### WHAT THIS TASK INVOLVES
Word for word, please restate the lines from the beginning of the data through the line in which "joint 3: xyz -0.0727" appears.

□ □ □ □

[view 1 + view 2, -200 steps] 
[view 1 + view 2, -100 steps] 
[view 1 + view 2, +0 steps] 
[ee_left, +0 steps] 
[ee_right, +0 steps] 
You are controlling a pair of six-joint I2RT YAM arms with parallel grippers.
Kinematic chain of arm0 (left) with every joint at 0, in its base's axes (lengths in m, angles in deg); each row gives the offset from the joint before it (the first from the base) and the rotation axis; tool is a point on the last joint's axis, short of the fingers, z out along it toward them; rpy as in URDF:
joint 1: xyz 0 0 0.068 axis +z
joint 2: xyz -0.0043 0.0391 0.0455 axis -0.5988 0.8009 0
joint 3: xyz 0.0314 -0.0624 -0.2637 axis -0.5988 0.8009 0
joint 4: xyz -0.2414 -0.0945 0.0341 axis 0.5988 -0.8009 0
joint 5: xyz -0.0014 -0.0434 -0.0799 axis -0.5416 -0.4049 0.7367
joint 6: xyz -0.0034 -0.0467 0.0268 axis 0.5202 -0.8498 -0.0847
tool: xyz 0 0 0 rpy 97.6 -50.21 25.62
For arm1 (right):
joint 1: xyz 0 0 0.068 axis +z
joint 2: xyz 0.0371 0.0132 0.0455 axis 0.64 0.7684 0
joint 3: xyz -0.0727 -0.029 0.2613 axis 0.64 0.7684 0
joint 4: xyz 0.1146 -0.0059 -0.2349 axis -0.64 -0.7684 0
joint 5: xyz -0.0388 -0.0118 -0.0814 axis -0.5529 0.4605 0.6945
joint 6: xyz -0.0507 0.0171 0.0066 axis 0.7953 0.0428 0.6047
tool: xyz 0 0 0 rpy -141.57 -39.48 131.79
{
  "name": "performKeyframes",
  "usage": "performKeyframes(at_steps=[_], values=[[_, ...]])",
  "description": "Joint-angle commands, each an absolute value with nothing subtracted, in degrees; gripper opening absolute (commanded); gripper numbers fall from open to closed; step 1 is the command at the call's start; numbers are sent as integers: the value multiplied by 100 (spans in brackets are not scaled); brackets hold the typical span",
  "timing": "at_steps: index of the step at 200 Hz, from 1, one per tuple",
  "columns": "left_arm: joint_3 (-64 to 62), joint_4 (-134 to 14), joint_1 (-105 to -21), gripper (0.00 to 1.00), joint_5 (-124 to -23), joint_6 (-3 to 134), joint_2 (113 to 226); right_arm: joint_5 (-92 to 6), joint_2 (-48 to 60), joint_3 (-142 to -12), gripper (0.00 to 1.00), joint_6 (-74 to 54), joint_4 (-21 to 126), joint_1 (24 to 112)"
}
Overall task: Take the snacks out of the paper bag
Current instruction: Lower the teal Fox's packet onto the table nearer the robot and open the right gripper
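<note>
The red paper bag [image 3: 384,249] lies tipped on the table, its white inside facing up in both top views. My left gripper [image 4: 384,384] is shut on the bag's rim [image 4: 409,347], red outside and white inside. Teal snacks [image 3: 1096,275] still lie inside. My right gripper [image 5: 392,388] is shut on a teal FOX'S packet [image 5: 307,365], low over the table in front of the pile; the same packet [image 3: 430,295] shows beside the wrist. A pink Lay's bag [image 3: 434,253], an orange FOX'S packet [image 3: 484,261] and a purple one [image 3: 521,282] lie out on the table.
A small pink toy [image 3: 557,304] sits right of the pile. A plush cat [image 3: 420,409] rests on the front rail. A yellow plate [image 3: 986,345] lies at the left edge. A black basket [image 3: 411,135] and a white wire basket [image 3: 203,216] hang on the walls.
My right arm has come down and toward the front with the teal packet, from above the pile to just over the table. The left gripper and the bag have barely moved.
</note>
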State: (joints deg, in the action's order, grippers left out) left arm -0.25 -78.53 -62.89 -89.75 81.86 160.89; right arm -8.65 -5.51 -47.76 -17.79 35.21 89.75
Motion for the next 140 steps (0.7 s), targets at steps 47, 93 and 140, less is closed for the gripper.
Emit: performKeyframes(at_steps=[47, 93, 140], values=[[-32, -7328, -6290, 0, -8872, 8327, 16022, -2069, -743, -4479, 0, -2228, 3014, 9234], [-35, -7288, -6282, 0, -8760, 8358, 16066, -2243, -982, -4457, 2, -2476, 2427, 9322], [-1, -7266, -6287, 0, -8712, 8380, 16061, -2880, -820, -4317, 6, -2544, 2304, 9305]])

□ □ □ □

### SOLVED EXERCISE
[view 1 + view 2, -200 steps] 
[view 1 + view 2, -100 steps] 
[view 1 + view 2, +0 steps] 
[ee_left, +0 steps] 
[ee_right, +0 steps] 
You are controlling a pair of six-joint I2RT YAM arms with parallel grippers.
Kinematic chain of arm0 (left) with every joint at 0, in its base's axes (lengths in m, angles in deg); each row gives the offset from the joint before it (the first from the base) and the rotation axis; tool is a point on the last joint's axis, short of the fingers, z out along it toward them; rpy as in URDF:
joint 1: xyz 0 0 0.068 axis +z
joint 2: xyz -0.0043 0.0391 0.0455 axis -0.5988 0.8009 0
joint 3: xyz 0.0314 -0.0624 -0.2637 axis -0.5988 0.8009 0
joint 4: xyz -0.2414 -0.0945 0.0341 axis 0.5988 -0.8009 0
joint 5: xyz -0.0014 -0.0434 -0.0799 axis -0.5416 -0.4049 0.7367
joint 6: xyz -0.0034 -0.0467 0.0268 axis 0.5202 -0.8498 -0.0847
tool: xyz 0 0 0 rpy 97.6 -50.21 25.62
For arm1 (right):
joint 1: xyz 0 0 0.068 axis +z
joint 2: xyz 0.0371 0.0132 0.0455 axis 0.64 0.7684 0
joint 3: xyz -0.0727 -0.029 0.2613 axis 0.64 0.7684 0

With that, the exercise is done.